▶ _TASK_
Repeat the data. Keep each line identical.

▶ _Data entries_
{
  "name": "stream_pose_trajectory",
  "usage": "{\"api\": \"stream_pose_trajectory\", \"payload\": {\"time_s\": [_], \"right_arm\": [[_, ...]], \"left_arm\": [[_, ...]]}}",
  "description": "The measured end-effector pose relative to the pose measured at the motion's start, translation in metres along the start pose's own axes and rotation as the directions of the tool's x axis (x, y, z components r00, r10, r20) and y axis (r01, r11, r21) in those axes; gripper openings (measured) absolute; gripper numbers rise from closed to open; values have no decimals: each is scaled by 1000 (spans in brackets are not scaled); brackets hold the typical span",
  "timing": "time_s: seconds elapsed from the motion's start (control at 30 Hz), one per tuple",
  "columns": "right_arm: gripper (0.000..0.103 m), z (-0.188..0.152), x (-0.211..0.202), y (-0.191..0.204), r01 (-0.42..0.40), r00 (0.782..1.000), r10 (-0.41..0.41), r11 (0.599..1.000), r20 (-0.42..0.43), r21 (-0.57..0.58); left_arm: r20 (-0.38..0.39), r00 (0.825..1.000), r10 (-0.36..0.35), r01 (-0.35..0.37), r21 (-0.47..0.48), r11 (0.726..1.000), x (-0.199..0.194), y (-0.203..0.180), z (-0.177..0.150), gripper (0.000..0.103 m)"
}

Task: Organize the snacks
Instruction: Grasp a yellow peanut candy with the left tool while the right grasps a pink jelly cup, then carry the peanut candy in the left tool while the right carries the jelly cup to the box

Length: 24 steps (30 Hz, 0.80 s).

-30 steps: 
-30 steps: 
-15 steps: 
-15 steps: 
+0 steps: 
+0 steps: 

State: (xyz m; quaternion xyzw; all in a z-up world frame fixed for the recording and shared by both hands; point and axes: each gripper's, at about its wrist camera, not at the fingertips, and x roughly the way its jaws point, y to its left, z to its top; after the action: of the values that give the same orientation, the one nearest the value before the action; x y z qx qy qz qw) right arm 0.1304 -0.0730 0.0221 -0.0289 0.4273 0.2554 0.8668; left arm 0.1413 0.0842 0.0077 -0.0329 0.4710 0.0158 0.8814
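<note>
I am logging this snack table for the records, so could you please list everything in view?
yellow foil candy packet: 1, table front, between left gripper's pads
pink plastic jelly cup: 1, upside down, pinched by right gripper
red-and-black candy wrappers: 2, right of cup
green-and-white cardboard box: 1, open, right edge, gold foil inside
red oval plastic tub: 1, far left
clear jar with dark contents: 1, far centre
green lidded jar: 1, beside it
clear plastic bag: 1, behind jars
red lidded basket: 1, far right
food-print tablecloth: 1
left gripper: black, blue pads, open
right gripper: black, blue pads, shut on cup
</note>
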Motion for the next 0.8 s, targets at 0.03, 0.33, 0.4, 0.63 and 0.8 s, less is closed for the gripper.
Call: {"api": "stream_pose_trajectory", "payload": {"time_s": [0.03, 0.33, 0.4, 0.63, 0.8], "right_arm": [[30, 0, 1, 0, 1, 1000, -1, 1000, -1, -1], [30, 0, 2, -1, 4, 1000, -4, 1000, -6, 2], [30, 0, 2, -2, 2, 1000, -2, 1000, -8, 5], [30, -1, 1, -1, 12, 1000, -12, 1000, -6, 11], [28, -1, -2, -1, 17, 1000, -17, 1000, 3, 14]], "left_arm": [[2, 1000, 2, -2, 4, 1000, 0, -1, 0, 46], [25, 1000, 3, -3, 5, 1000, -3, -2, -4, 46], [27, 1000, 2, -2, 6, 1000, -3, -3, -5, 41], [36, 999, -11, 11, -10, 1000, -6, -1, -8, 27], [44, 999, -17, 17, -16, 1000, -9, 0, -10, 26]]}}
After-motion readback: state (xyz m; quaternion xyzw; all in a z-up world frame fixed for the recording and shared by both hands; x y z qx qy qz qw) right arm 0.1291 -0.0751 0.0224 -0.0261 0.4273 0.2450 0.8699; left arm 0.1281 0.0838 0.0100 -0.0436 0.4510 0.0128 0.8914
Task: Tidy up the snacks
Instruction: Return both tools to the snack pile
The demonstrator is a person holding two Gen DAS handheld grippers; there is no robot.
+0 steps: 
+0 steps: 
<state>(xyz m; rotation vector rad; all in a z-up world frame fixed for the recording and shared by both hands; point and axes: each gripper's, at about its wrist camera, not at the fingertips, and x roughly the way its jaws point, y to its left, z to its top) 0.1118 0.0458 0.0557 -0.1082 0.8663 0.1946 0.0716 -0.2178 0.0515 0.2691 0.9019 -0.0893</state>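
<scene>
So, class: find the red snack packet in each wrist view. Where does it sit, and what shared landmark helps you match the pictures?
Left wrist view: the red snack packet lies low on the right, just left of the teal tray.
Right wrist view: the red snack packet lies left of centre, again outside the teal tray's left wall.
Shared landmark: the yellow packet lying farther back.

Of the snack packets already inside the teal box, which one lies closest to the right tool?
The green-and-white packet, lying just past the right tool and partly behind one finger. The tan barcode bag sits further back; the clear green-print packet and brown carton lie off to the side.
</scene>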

▶ _ANSWER TO THIS EXERCISE_
{
  "name": "stream_pose_trajectory",
  "usage": "{\"api\": \"stream_pose_trajectory\", \"payload\": {\"time_s\": [_], \"right_arm\": [[_, ...]], \"left_arm\": [[_, ...]]}}",
  "description": "The measured end-effector pose relative to the pose measured at the motion's start, translation in metres along the start pose's own axes and rotation as the directions of the tool's x axis (x, y, z components r00, r10, r20) and y axis (r01, r11, r21) in those axes; gripper openings (measured) absolute; gripper numbers rise from closed to open; values have no decimals: each is scaled by 1000 (spans in brackets are not scaled); brackets hold the typical span",
  "timing": "time_s: seconds elapsed from the motion's start (control at 30 Hz), one per tuple",
  "columns": "right_arm: gripper (0.000..0.103 m), z (-0.188..0.152), x (-0.211..0.202), y (-0.191..0.204), r01 (-0.42..0.40), r00 (0.782..1.000), r10 (-0.41..0.41), r11 (0.599..1.000), r20 (-0.42..0.43), r21 (-0.57..0.58); left_arm: r20 (-0.38..0.39), r00 (0.825..1.000), r10 (-0.36..0.35), r01 (-0.35..0.37), r21 (-0.47..0.48), r11 (0.726..1.000), x (-0.199..0.194), y (-0.203..0.180), z (-0.177..0.150), gripper (0.000..0.103 m)"
}

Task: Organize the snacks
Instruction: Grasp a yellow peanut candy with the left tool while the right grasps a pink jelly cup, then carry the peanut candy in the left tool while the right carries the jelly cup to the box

Length: 24 steps (30 Hz, 0.80 s).

-30 steps: 
-30 steps: 
-15 steps: 
-15 steps: 
+0 steps: 
+0 steps: 

State: (xyz m; quaternion xyzw; all in a z-up world frame fixed for the recording and shared by both hands; point and axes: each gripper's, at about its wrist camera, not at the fingertips, and x roughly the way its jaws point, y to its left, z to its top; after the action: of the values that give the same orientation, the one nearest the value before the action; x y z qx qy qz qw) right arm 0.1304 -0.0730 0.0221 -0.0289 0.4273 0.2554 0.8668; left arm 0.1413 0.0842 0.0077 -0.0329 0.4710 0.0158 0.8814
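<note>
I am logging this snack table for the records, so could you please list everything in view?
yellow foil candy packet: 1, table front, between left gripper's pads
pink plastic jelly cup: 1, upside down, pinched by right gripper
red-and-black candy wrappers: 2, right of cup
green-and-white cardboard box: 1, open, right edge, gold foil inside
red oval plastic tub: 1, far left
clear jar with dark contents: 1, far centre
green lidded jar: 1, beside it
clear plastic bag: 1, behind jars
red lidded basket: 1, far right
food-print tablecloth: 1
left gripper: black, blue pads, open
right gripper: black, blue pads, shut on cup
</note>
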Motion for the next 0.8 s, targets at 0.03, 0.33, 0.4, 0.63 and 0.8 s, less is closed for the gripper.
Call: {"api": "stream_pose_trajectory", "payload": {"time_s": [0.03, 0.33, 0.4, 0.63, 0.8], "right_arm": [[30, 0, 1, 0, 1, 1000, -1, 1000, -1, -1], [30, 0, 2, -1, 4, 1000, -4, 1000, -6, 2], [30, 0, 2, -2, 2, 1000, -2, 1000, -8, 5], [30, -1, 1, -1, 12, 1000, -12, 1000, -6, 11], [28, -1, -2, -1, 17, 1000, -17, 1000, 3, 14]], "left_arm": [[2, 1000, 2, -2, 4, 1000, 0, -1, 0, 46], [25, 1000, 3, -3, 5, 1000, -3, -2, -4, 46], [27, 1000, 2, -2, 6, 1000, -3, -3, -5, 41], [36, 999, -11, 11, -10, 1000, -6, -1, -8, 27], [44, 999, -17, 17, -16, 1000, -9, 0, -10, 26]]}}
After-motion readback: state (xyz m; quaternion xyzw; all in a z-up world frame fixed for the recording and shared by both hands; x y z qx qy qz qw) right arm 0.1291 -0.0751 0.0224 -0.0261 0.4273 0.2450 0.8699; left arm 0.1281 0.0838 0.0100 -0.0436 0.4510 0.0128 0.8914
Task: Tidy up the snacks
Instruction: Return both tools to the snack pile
The demonstrator is a person holding two Gen DAS handheld grippers; there is no robot.
+0 steps: 
+0 steps: 
<state>(xyz m; rotation vector rad; all in a z-up world frame fixed for the recording and shared by both hands; point and axes: each gripper's, at about its wrist camera, not at the fingertips, and x roughly the way its jaws point, y to its left, z to its top) 0.1118 0.0458 0.0557 -0.1082 0.8663 0.1946 0.0716 -0.2178 0.0515 0.2691 0.9019 -0.0893</state>
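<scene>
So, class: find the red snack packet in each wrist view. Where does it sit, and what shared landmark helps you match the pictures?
Left wrist view: the red snack packet lies low on the right, just left of the teal tray.
Right wrist view: the red snack packet lies left of centre, again outside the teal tray's left wall.
Shared landmark: the yellow packet lying farther back.

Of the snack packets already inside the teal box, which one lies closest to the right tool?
The green-and-white packet, lying just past the right tool and partly behind one finger. The tan barcode bag sits further back; the clear green-print packet and brown carton lie off to the side.
</scene>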

The answer contains nothing more.